A range of traditional climate-economic models have been used to assess the consequences of India’s transition to net zero.
These approaches struggle to represent structural change, are relatively insensitive to the implications of changing ownership and employment structures in the power sector, and do not consider key frictions in the inter-sectoral labor market. Nonetheless, the model analysis indicates where changes will likely be substantial.
- Traditional climate-economic models struggle to represent structural changes in the economy and the investment-employment impacts of changing ownership from public to private in the power sector as renewables become more dominant.

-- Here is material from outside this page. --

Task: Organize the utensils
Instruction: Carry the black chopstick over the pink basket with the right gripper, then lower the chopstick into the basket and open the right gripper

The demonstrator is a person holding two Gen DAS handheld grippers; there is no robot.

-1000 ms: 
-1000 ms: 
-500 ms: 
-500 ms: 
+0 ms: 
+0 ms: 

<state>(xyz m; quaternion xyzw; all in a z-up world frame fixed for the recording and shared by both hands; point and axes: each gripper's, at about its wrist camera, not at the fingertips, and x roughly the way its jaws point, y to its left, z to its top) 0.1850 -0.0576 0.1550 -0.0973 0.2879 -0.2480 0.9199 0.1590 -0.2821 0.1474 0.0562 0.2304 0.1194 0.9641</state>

- For inter-sectoral employment shifts that do occur, key frictions such as differential geographical impacts, the flexibility of different labor markets, and the mobility and ability of workers in the fossil fuel economy to adapt and reskill are not considered.
- As climate change policies will be broad and structural, triggering productivity-driven changes in aggregate supply and through investments, consumption and wages, and changes in demand, it is not trivial that models do not capture the associated economic transitions well. This also increases uncertainties about the long-run consequences of the transition.
- Nonetheless, these models can indicate which sectors and industries are most likely to be severely affected and can thereby guide further analysis.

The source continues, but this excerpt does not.